04-02-2018 03:45 AM - last edited on 04-02-2018 06:59 AM by cjervis
I am new to Cloudera Quickstart VM 5.12.
I am trying to run small program which is to create Database / Table and load data using Spark SQL.
I wrote sample code - but it is giving hive error. To fix that I tried to copy hive-conf.xml to spark/conf directory and even for hard link - but it's failed with a permission denied.
Can anyone help me... to fix this. It would be great help for me.
As this VM is with Spark 1.6.1, can somebody give sample code for this. As of now, I am running in intellij.
04-11-2018 05:45 AM
Since you are using Spark1.6 all you'd need is a hive gateway to explore hive tables from spark sql (no need to manually transport hive-site.xml).

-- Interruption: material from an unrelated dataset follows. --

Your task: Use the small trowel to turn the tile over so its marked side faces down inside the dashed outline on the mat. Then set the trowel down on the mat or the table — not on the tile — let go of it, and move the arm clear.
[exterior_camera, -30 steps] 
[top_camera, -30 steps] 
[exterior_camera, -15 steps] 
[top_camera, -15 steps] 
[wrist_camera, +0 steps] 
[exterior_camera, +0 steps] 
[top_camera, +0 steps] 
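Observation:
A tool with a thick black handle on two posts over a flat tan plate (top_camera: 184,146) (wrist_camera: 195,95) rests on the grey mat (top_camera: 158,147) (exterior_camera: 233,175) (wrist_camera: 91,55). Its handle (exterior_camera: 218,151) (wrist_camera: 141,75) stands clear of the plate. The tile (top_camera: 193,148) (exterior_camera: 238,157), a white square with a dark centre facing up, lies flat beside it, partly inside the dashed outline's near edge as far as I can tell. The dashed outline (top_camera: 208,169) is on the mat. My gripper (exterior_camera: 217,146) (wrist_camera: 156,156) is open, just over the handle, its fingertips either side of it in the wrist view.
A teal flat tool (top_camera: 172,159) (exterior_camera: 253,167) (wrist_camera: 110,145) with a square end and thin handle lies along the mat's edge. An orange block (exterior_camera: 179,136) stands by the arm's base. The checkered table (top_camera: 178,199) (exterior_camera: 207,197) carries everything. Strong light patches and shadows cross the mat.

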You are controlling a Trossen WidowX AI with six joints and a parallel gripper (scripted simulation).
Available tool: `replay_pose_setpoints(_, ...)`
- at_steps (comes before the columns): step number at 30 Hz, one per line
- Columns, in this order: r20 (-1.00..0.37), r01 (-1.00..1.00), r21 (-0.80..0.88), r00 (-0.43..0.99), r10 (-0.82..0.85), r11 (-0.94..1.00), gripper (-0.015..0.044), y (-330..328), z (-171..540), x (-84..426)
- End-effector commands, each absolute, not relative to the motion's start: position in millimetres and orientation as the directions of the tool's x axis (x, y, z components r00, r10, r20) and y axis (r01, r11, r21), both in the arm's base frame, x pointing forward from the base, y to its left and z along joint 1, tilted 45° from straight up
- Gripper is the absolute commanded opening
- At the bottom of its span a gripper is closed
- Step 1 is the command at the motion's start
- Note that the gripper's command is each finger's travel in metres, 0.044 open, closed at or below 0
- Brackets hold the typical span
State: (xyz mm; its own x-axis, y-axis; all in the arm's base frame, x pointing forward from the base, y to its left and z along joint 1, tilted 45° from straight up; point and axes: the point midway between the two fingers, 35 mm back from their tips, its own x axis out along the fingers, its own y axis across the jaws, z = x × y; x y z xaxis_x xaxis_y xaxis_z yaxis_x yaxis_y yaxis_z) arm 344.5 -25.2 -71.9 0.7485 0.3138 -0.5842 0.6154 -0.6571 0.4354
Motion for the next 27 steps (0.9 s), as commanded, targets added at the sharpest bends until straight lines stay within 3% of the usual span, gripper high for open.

You can add/ensure that the Hive gateway is added to the node from where you are running the spark-shell (in your case there is just one node so it should be your quickstart VM) using CM > Hive > Instances > Gateway Role
As for your requirement of a sample code, you can start by creating a sequence or an array from the shell
scala> val data = Seq(("Falcon", 10), ("IronMan", 40), ("BlackWidow", 10))
Next, parallelize the collection and create a DataFrame from the RDD
scala> val df = sc.parallelize(data).toDF("Name", "Count")
After this set the Hive warehouse path
scala> val options = Map("path" -> "/user/hive/warehouse/avengers")
Followed by saving the table
Finally, query the table using Spark SQL and beeline
scala> sqlContext.sql("select * from avengers").collect.foreach(println); [Falcon, 30] [IronMan, 40] [BlackWidow, 10]
$ beeline … > show tables; > select * from avengers;
Falcon 30 IronMan 40 BlackWidow 10
Hope this helps. Let us know if you already got past it and/or if you are still stuck.